9. The method of claim 1, wherein sending the model parameters of the target network model to the first client device comprises:

and encrypting the model parameters of the target network model and sending the encrypted model parameters to the first client device.

10. The method of claim 9, wherein encrypting the model parameters of the target network model and sending the encrypted model parameters to the first client device comprises:

and encrypting the model parameters of the target network model by using a homomorphic encryption method, and sending the encrypted model parameters to the first client equipment.

11. The method of any of claims 1 to 10, wherein determining the second client device associated with the first client device is preceded by:

and acquiring the working state of each client device, and taking the client device with the working state conforming to the preset working state as a first client device.

12. A data processing method applied to a first client device of a data processing system, the data processing system further comprising a server connected to a plurality of client devices, the method comprising:

receiving model parameters of a target network model sent by the server, wherein the target network model is network model parameters obtained by the server by training a server model sent by a plurality of client devices by using own data of each client device, determining a second client device associated with the first client device, and obtaining a server model corresponding to the first client device by using model training information of the second client device;

and updating the client model corresponding to the first client device by using the model parameters of the target network model.

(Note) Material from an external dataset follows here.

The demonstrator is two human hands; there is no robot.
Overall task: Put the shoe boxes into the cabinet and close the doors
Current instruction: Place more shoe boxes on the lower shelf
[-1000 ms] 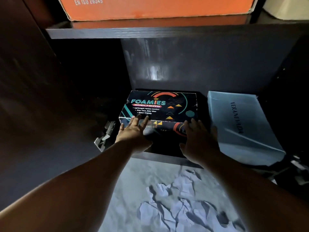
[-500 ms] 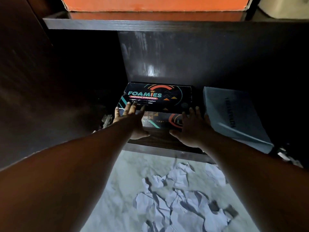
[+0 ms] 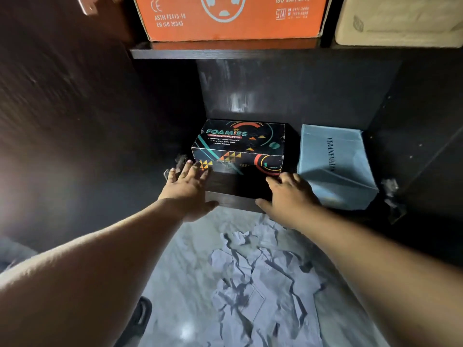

13. A data processing apparatus, applied to a server of a data processing system, the server being connected to a plurality of client devices, the plurality of client devices including a first client device, the apparatus comprising:

the receiving module is used for receiving model training information sent by the plurality of client devices, wherein the model training information is a network model parameter obtained by each client device by utilizing own data to train a server model sent by the server;

a determination module to determine a second client device associated with the first client device;

the training module is used for training the server model corresponding to the first client device by using the model training information of the second client device to obtain a target network model;

and the updating module is used for sending the model parameters of the target network model to the first client equipment and instructing the first client equipment to update the client model corresponding to the first client equipment by using the model parameters of the target network model.

14. A data processing system comprising a server, a first client device, a second client device:

the server comprising one or more processors, memory, one or more applications, wherein the one or more applications are stored in the memory and configured to be executed by the one or more processors, the one or more applications configured to perform the method of any of claims 1-11;

the first client device includes one or more processors, memory, one or more applications, wherein the one or more applications in the first client device are stored in the memory of the first client device and configured to be executed by the one or more processors in the first client device, the one or more applications in the first client device configured to perform the method of claim 12.

15. A computer-readable storage medium, having stored thereon program code that can be invoked by a processor to perform the method according to any one of claims 1 to 11.